In Brighton trade unionists took a stance significantly to the left of where last week's Labour conference ended up.
TUC delegates took the decisive step of passing of a Prison Officers Association motion accepting that the trade union movement must, along with others, continue "leading from the front" against the government - not least because it also talked of "taking co-ordinated action where possible with far-reaching campaigns, including the consideration and practicalities of a general strike."
Alongside the decision of Congress to reaffirm support for the principles outlined in the People's Charter and Charter for Women, along with urging affiliates to build support in workplaces, communities and trades councils, and we might judge that we have the making of a short-term tactical approach that could lead the movement well forward.
It's notable also that the TUC determined to give "full support to all groups of workers in the private or public sector who take industrial action against cuts or attacks on pay, jobs, pensions or conditions of service and co-ordinating unions taking strike action."
Finding ways to connect with the larger public on such an agenda demands greater attention to the charter movement.
Contrast this with Labour conference last week.
There has been advice aplenty from union leaders that Labour should reconnect with the working class by campaigning on key issues such as jobs, pay and public services. Trade unionists such as Dave Prentis not only went to Manchester making clear that any freeze in public-sector pay was unacceptable, but they said so.
But whoever claims that the choice is of jobs or pay is just plain wrong. Workers haven't had either.
Ed Balls's "austerity-lite" economic policies drew such advance criticism that it may have left him with no option but to respond to a call for windfall takings from the fourth generation mobile phone spectrum sell-off to be spent on building 100,000 new homes and providing a two-year stamp duty holiday.
Yet even that is a one-off and hardly a neoliberal U-turn.
And "Red" Ed Miliband's big idea seems to be not to tell anyone what's going to be in Labour's manifesto until the last possible moment.
GMB general secretary Paul Kenny told conference, starkly and rightly, that strike action is a basic human right and that Labour must address the "balance of power" and corruption that has become the world of work for so many.
Unions have pressed hard to win support for the idea that employment rights should feature prominently in the next election manifesto. Whether this becomes the case may depend on the announcement by Unite that it seeks 5,000 trade unionists to enter Labour with a view to changing policies.

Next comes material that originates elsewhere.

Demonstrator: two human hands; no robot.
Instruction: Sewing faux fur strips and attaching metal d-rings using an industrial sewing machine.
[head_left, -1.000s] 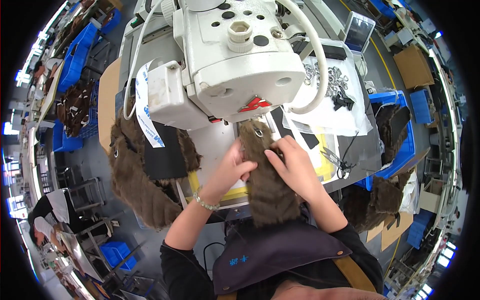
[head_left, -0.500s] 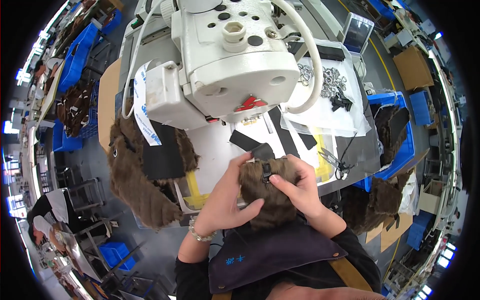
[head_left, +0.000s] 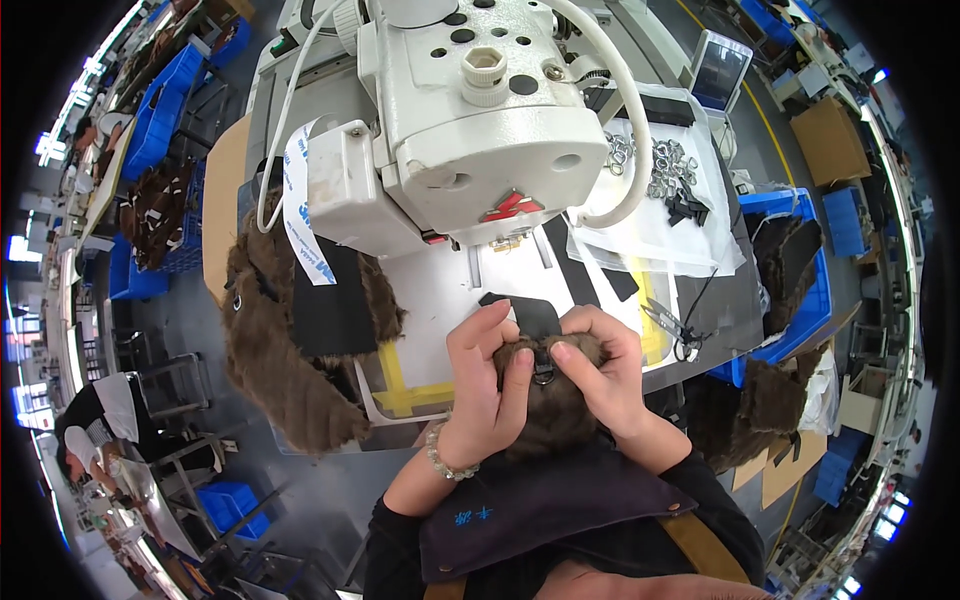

Either way, this will be the test of the next stage in a so far unsuccessful strategy to reclaim Labour for progressive policies which was best argued for by Unite general secretary Len McCluskey.
It's still early days on that agenda, but conflicting signs were revealed on the first day of the Labour conference. In new Labour-ish vein, chair Harriet Yeo called one vote as carried after a show of hands, lambasting delegates who wanted to have a counted vote as "wasting conference time."
In contrast, Welsh First Minister Carwyn Jones told delegates that a £15 billion investment plan for the next decade will help build new schools, roads and hospitals.
Although Scottish Labour still spouts neoliberalism, it could easily win the next election outright with clear policies to take on the banking system and utilities providers return public transport to public ownership.
This would require taxes on the rich and monopoly profits channelled into investment in jobs, affordable housing and a health system providing care freely at the point of use.
But what is the actuality this month in Britain?
As a society, we are still chasing the dragon of future pension resources based on stockmarket gambling. While automatic enrolment into workplace pensions has just begun, with the ultimate aim of ensuring that wage earners at the lower end get something additional to the state pension, there is no real change on the horizon to the impoverished nature of the latter.
For the low paid, the minimum wage has just risen 11p to £6.19 an hour, yet that 1.8 per cent lift is well below pay increases and the rising cost of living. And don't let's forget that for those under 21s, for whom hourly wage rates range from a paltry £2.65 to £4.98.
Against this backdrop, Prime Minister David Cameron and Deputy Prime Minister Nick Clegg aim to privatise the NHS and secondary schools in England and, despite a recent assessment that Britain needs to increase the number of science, technology, engineering and maths graduates by half, there is little prospect in training for industry.
Can they really get away with this? Only if we let them.
But will working-class people get up off their knees?
Electorates in EU countries may have been wobbling, but over how far left to go rather than whether to shift far to the right.
Greek, French, Italian and now Dutch voters are pulling back a little to the centre, although the true left has not largely lost support. But outright support for neoliberalism does not attract.
Have Miliband and Balls really got that message?
We have to shout as loud as we can until they do.
Major demonstrations and rallies taking place in London, Glasgow and Belfast on October 20 are as good a place as any to make our voices heard.